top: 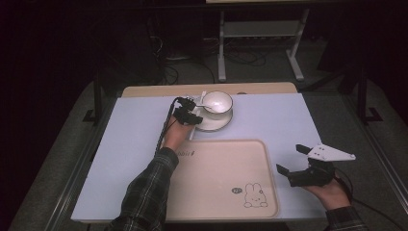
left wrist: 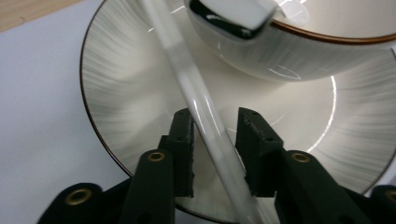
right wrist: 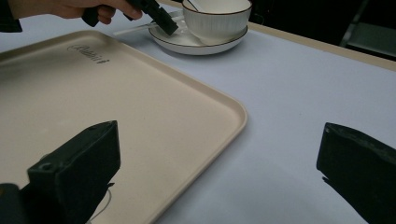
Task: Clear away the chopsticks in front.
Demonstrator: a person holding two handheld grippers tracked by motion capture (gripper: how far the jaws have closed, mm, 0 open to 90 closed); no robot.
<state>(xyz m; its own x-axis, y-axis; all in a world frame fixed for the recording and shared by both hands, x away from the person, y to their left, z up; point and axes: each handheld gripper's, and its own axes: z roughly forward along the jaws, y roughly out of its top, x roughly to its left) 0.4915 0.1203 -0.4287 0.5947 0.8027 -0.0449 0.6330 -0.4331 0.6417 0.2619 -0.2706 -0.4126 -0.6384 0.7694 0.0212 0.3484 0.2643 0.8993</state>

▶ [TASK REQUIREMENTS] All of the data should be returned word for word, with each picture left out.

▶ [SOLUTION TO THE PROBLEM]
top: 
left wrist: 
right wrist: 
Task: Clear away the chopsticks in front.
Demonstrator: a person holding two handheld grippers tracked by motion capture (gripper: how far the jaws have closed, mm, 0 open to 90 closed); no robot.
<state>(xyz m; its own x-axis, y-axis; all in a world frame fixed for the recording and shared by both hands, x away from the person, y to their left, z up; point and axes: each handheld gripper's, and its own axes: z roughly forward along the jaws, y roughly out of its top, x roughly to its left) 0.4915 0.1203 -0.4287 0.5947 0.8027 -0.0449 0.6330 -0.4331 0.6417 0.2619 -0.2706 -0.4126 -0.6384 0.7694 0.0212 0.3484 0.2643 0.8993</state>

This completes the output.